If there is any issue during compilation, try deleting the directories `lib` and `fig`
and rerunning `./pull-dependencies core`

4. Run an interactive shell:

ruby ./run @mode=simple

You should be able to type the following into the shell and get the answer `(number 7)`:

(execute (call + (number 3) (number 4)))

To go further, check out the [tutorial](TUTORIAL.md) and then the [full
documentation](DOCUMENTATION.md).

## Virtuoso graph database

If you will be using natural language to query databases (e.g., Freebase), then
you will also need to setup your own Virtuoso database (unless someone already
has done this for you):

For Ubuntu, follow this:

sudo apt-get install -y automake gawk gperf libtool bison flex libssl-dev

# Clone the repository
./pull-dependencies virtuoso

# Make and install
cd virtuoso-opensource
./autogen.sh
./configure --prefix=$PWD/install
make
make install
cd ..

on OS/X you can install virtuoso using homebrew by following the instructions
[here](http://carsten.io/virtuoso-os-on-mac-os/)

To have SEMPRE interact with Virtuoso, the required modules need to be compiled as follow:

./pull-dependencies core corenlp freebase
ant freebase

# Contribute

To contribute code or resource to SEMPRE:

- Create a fork of the repository. If you already have a fork,
it is a good idea to sync with the upstream repository first.
- Push your changes to a new branch in your fork.
- Start a pull request: go to your branch on the GitHub website,
then click "New pull request". Please specify the `develop` branch
of the upstream repository.

# ChangeLog

Changes from SEMPRE 1.0 to SEMPRE 2.0:

- Updated tutorial and documentation.
- Refactored into a core part for building semantic parsers in general;
interacting with Freebase and Stanford CoreNLP are just different modules.
- Removed fbalignment (EMNLP 2013) and paraphrase (ACL 2014) components to
avoid confusion.
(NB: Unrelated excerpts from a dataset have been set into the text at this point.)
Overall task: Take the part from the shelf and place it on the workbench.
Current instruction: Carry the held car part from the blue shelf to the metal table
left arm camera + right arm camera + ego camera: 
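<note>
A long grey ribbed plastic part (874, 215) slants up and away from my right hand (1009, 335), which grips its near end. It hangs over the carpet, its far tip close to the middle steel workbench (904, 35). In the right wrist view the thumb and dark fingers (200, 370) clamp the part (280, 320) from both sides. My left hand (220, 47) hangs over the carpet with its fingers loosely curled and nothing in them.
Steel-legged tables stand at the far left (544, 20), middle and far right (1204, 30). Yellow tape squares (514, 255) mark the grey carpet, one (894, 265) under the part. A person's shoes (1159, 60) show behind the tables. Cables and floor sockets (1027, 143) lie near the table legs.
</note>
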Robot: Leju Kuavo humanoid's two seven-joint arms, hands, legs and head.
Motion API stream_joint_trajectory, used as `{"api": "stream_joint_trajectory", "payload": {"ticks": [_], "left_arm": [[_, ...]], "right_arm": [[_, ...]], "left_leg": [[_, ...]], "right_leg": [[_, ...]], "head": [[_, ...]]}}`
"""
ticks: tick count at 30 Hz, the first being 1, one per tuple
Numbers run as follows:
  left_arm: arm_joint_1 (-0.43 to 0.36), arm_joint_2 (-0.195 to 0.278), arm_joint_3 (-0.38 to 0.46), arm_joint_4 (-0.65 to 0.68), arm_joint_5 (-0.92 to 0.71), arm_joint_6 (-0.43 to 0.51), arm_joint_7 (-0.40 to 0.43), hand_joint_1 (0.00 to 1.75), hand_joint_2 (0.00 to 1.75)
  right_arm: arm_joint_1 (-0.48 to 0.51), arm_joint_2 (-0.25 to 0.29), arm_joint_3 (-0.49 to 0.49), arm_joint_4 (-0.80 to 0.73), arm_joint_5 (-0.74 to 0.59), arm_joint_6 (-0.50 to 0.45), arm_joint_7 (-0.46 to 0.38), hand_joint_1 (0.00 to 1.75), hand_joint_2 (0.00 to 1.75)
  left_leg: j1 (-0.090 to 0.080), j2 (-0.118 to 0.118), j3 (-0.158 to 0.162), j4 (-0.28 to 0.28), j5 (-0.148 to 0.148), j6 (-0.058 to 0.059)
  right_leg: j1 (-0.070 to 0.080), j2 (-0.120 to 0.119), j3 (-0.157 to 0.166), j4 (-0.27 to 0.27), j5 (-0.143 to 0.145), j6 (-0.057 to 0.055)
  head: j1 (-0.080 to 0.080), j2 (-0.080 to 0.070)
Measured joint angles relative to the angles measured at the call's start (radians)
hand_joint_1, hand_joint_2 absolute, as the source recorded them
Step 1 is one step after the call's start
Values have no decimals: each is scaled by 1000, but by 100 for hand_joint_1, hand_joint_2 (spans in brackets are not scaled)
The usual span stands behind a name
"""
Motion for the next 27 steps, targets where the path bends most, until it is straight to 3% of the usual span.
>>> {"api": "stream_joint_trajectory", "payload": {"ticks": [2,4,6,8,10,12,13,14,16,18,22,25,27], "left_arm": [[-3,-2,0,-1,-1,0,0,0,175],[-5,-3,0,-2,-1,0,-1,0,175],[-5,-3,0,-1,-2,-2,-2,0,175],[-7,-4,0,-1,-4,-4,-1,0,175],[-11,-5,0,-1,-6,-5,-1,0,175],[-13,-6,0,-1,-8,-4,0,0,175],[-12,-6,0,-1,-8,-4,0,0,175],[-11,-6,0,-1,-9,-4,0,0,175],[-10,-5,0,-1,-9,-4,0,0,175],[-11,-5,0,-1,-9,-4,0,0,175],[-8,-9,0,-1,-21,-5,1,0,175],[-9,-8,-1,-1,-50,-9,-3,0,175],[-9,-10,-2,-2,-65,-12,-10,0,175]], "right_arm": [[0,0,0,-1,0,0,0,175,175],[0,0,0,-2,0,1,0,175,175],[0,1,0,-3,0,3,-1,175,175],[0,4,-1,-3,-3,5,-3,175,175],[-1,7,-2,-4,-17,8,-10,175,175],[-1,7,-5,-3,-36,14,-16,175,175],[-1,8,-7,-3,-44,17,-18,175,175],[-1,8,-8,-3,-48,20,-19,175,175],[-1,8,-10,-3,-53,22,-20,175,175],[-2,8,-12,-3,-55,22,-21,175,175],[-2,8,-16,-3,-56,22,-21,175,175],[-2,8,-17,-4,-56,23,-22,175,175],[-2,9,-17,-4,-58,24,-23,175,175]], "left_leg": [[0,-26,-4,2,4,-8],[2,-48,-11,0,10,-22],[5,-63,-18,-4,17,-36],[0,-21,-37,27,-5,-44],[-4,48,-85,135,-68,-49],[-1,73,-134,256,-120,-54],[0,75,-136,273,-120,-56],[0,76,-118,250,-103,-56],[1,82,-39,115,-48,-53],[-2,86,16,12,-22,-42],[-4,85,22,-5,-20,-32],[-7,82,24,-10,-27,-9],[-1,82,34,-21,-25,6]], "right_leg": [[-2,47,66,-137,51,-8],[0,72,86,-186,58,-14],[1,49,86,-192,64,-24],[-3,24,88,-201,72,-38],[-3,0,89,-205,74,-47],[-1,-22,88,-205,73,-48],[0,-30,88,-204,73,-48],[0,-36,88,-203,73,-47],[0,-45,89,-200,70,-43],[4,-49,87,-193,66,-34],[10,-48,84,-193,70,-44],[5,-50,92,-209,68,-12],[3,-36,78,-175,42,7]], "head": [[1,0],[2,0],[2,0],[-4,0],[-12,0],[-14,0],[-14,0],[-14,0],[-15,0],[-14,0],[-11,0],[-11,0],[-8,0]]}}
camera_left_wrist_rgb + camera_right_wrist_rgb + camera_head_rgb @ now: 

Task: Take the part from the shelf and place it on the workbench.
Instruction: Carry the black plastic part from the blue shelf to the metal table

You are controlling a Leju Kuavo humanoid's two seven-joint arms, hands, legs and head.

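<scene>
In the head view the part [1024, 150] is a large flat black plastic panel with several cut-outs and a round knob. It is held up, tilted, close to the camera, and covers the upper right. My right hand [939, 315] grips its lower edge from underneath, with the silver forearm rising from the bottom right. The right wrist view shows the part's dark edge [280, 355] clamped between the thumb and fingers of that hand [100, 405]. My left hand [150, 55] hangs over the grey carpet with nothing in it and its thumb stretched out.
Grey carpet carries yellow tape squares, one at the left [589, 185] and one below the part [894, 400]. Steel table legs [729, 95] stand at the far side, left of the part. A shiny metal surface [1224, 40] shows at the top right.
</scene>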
If you want to reproduce those systems, use SEMPRE 1.0.

Changes from SEMPRE 2.0 to SEMPRE 2.1:

- Added the `tables` package for the paper *Compositional semantic parsing on semi-structured tables* (ACL 2015).
- Add and `overnight` package for the paper *Building a semantic parser overnight* (ACL 2015).
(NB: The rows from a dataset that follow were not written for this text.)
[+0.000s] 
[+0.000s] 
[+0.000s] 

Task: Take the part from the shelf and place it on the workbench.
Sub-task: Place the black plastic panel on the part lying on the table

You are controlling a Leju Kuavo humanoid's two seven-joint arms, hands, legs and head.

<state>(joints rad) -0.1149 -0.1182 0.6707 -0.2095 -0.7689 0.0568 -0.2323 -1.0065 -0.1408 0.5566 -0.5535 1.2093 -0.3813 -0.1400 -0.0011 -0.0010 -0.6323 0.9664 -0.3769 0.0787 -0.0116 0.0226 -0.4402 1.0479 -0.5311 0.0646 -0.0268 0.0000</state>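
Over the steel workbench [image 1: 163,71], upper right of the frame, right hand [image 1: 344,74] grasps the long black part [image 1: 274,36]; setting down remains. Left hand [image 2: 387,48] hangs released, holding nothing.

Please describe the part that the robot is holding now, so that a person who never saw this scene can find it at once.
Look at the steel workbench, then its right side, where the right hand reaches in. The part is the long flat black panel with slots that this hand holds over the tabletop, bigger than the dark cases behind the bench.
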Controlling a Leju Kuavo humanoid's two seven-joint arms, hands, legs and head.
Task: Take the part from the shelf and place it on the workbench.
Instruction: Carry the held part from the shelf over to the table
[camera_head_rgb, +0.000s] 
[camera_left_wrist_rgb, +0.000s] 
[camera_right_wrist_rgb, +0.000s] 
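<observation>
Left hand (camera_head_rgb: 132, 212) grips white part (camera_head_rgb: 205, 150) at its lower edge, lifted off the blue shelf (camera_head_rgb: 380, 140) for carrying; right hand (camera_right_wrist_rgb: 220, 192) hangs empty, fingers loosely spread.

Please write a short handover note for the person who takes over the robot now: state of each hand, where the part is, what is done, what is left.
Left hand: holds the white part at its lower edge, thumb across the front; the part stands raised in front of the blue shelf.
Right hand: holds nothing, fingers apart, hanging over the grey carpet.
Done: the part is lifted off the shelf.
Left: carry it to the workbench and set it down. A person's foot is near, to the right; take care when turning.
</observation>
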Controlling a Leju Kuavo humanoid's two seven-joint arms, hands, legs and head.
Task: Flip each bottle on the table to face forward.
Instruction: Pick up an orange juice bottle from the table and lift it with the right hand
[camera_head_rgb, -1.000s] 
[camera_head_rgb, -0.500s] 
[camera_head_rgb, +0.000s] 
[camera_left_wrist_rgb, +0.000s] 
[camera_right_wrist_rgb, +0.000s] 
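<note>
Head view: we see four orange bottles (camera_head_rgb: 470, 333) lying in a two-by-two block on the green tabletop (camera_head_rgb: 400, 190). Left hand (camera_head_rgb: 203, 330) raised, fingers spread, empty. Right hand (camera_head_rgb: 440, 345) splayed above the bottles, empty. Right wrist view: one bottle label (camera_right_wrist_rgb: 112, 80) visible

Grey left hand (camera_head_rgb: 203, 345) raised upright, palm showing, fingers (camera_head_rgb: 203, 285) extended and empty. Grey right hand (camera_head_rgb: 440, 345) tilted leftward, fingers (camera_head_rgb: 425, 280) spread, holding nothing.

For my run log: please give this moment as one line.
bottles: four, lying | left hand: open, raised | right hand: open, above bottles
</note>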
Changes from SEMPRE 2.1 to SEMPRE 2.2:

- Added code for the paper *Inferring Logical Forms From Denotations* (ACL 2016).

Changes from SEMPRE 2.2 to SEMPRE 2.3:

- Added the `interactive` package for the paper *Naturalizing a programming language through interaction* (ACL 2017).

Changes from SEMPRE 2.3 to SEMPRE 2.3.1:

- Modified the `tables` module to resemble SEMPRE 2.1, effectively making it work again.

Changes from SEMPRE 2.3.1 to SEMPRE 2.4:

- Added the `cprune` package for the paper *Macro Grammars and Holistic Triggering for Efficient Semantic Parsing* (EMNLP 2017).